Start of Data segment

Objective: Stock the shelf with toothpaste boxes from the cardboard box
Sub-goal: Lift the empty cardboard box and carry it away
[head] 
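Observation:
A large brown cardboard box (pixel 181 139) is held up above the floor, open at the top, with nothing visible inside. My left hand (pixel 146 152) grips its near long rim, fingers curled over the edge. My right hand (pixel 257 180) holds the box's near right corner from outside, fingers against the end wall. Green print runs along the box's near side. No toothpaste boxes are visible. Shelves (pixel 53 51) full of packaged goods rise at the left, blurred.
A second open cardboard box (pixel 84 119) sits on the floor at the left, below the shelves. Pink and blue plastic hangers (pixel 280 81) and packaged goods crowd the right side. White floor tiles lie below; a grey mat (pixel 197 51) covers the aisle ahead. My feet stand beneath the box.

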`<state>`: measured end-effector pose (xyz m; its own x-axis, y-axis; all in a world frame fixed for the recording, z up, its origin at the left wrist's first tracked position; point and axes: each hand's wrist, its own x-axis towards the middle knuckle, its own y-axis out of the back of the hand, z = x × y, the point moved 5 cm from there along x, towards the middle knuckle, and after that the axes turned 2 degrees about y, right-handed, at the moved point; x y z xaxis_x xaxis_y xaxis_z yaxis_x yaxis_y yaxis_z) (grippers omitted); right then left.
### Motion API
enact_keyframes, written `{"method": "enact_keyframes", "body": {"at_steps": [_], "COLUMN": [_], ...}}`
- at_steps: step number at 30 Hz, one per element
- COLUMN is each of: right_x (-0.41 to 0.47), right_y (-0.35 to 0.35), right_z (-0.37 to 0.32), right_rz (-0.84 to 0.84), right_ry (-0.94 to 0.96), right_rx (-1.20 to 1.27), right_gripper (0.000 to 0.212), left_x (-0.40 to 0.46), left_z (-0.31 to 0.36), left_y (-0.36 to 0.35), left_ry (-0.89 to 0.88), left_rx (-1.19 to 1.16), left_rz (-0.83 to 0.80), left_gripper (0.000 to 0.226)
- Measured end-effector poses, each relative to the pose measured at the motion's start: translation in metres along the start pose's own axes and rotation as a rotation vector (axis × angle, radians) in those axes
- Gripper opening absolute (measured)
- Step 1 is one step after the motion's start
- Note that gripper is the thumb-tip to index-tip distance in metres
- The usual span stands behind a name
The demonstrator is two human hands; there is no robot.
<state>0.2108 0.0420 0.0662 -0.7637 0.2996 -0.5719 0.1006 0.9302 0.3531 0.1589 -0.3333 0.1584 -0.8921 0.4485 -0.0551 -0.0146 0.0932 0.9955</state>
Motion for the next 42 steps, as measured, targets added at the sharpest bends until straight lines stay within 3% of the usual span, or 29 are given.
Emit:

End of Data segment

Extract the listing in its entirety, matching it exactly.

Exercise response:
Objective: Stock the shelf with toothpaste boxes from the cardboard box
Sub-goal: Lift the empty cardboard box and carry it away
[head] 
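Observation:
A large brown cardboard box (pixel 181 139) is held up above the floor, open at the top, with nothing visible inside. My left hand (pixel 146 152) grips its near long rim, fingers curled over the edge. My right hand (pixel 257 180) holds the box's near right corner from outside, fingers against the end wall. Green print runs along the box's near side. No toothpaste boxes are visible. Shelves (pixel 53 51) full of packaged goods rise at the left, blurred.
A second open cardboard box (pixel 84 119) sits on the floor at the left, below the shelves. Pink and blue plastic hangers (pixel 280 81) and packaged goods crowd the right side. White floor tiles lie below; a grey mat (pixel 197 51) covers the aisle ahead. My feet stand beneath the box.
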
`<state>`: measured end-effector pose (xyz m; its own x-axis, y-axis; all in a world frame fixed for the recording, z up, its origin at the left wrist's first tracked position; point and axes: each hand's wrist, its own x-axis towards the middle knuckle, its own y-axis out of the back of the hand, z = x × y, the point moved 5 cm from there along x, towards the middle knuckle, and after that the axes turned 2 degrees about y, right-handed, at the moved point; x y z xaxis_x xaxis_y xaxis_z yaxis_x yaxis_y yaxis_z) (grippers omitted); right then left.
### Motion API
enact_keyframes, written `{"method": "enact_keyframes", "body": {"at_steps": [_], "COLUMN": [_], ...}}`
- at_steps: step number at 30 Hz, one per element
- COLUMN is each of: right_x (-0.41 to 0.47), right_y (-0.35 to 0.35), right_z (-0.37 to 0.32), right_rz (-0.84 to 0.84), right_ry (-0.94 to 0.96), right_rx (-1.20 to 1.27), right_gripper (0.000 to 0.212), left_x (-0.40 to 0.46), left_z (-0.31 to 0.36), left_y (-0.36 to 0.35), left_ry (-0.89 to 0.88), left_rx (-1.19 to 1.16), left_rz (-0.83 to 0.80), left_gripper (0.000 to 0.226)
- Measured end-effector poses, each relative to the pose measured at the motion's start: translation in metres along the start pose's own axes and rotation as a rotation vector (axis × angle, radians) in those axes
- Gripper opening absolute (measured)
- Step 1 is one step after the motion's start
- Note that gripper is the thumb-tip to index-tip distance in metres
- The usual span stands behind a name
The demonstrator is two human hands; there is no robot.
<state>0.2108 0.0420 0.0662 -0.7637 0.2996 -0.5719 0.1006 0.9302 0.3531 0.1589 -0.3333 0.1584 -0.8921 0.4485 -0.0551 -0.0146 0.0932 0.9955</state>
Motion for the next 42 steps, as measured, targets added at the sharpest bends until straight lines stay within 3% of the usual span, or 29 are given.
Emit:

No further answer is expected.